In their report, CBO detailed that 14 million fewer people will be insured one year after passage and 23 million fewer will be insured in 10 years. These numbers alone will make it difficult for Senate Majority Leader Mitch McConnell (R-KY) to deliver the needed 50 votes for passage. CBO also estimated that the AHCA would cut spending on Medicaid by $834 billion and the program would cover 14 million fewer people.

Republican members have made no secret that the House-passed AHCA will undergo a substantial move back to the center as they seek the magic 50 votes for passage (Vice President Pence would break a 50/50 tie). Changes are believed to include increased funding for rural hospitals that lose subsidies under Affordable Care Act (ACA) repeal, providing a larger share of tax credits to lower income consumers nearing Medicare age (aged 50 to 64) and beefing up the high-risk pool funding for states.

The most optimistic timeline for Senate passage is by the July 4 recess which begins June 30. Republicans then hope the House and Senate are able to reconcile the changes and send it to the White House by the beginning of August.

Senate Finance Advances Telemedicine Bill

On May 18, the Senate Finance Committee marked up the bipartisan CHRONIC Care Act (S. 870) which contains a number of telemedicine related provisions. The bipartisan bill allows Medicare to pay for remote stroke diagnosis and treatment, ACOs to provide telemedicine, Medicare Advantage plans to offer telemedicine as a supplemental benefit, as well as fund home dialysis treatment through telemedicine.

The telemedicine related provisions would increase Medicare spending by $150 million over 10 years according to a Congressional Budget Office (CBO) score. The last public CBO score of telemedicine was back in 2001, when Congress created 1834(m) to allow Medicare to pay for live telemedicine interactions for rural patients in health care settings. The fate of S. 870 is unclear on the House side. The House and HHS Secretary Tom Price are seeking to address Medicare payment issues but spending concerns could be a roadblock.

Rural Health Related Bills Introduced in May

Senator Charles Grassley (R-IA) introduced a bill that seeks to create a new Rural Emergency Hospital classification under Medicare. Under the proposed legislation, the hospital would not have to maintain a minimum number of inpatient beds, but would be required to have an emergency room and outpatient services. Under the new classification, it would be required to maintain protocols to rapidly expedite patients to larger facilities if necessary.

Rep.

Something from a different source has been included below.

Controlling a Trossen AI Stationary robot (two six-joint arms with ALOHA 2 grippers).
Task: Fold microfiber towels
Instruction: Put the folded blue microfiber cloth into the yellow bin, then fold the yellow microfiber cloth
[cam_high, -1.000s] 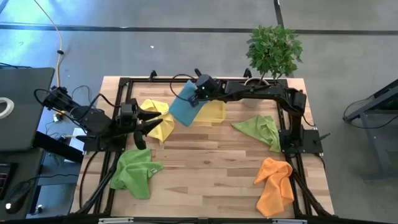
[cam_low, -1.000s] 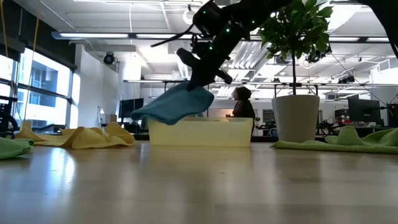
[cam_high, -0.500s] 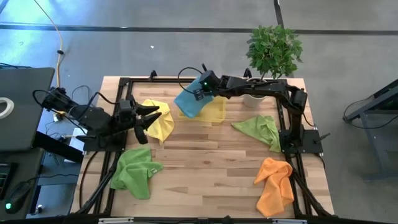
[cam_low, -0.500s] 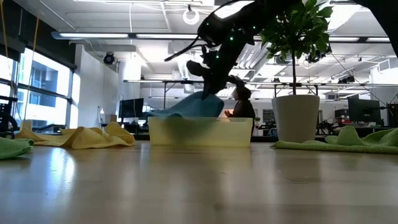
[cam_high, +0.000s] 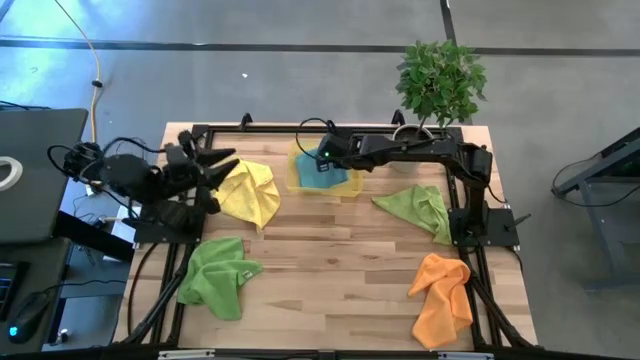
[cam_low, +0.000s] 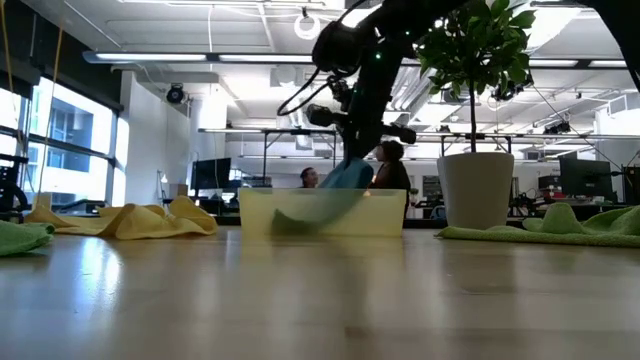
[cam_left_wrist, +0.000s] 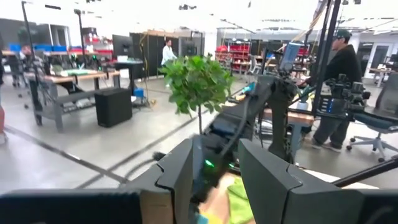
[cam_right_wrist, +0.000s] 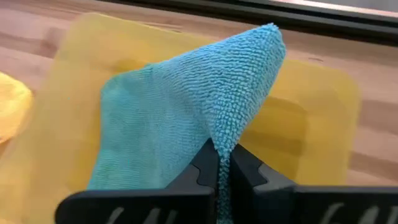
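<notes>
The blue towel (cam_right_wrist: 168, 118) lies bunched in the translucent yellow tray (cam_high: 345, 182) at the far middle of the table. My right gripper (cam_right_wrist: 224, 168) is shut on it, just above the tray (cam_low: 322, 212). My left gripper (cam_left_wrist: 217, 171) hovers open and empty above the table's far left, beside the crumpled yellow towel (cam_high: 250, 192). A green towel (cam_high: 215, 275) lies near left, another green one (cam_high: 420, 208) lies at the right, and an orange one (cam_high: 443, 295) lies near right. My right gripper pinches a raised fold of the blue towel (cam_right_wrist: 225, 142) between its two fingers. The fingers slant down from the table's right. The cloth rises to a peak (cam_right_wrist: 270, 34) at the hold, and the rest (cam_low: 330, 195) rests in the tray.
A potted plant (cam_high: 438, 80) stands at the far right corner, close behind the right arm. A black frame (cam_high: 250, 130) rims the table. Bare wood (cam_high: 330, 260) lies in the middle and near part. People stand in the room beyond the table.
My right gripper has rolled and carried the blue towel toward the right and down. The towel hung clear beside the tray and now rests in it. My left gripper has drawn back from over the yellow towel toward the far left corner, rising a little.
</notes>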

Sean Duffy (R-WI) introduced a bill that seeks to expand coverage of telehealth services under Medicare to provide coverage for home-based monitoring for congestive heart failure and chronic obstructive pulmonary disease. The bill (H.R. 2291) expands telehealth services to rural clinics and Metropolitan Statistical Areas of 70,000 people or fewer.

Rep. Diane Black (R-TN) introduced a bill (H.R. 2556) seeking to expand access to telehealth services under Medicare.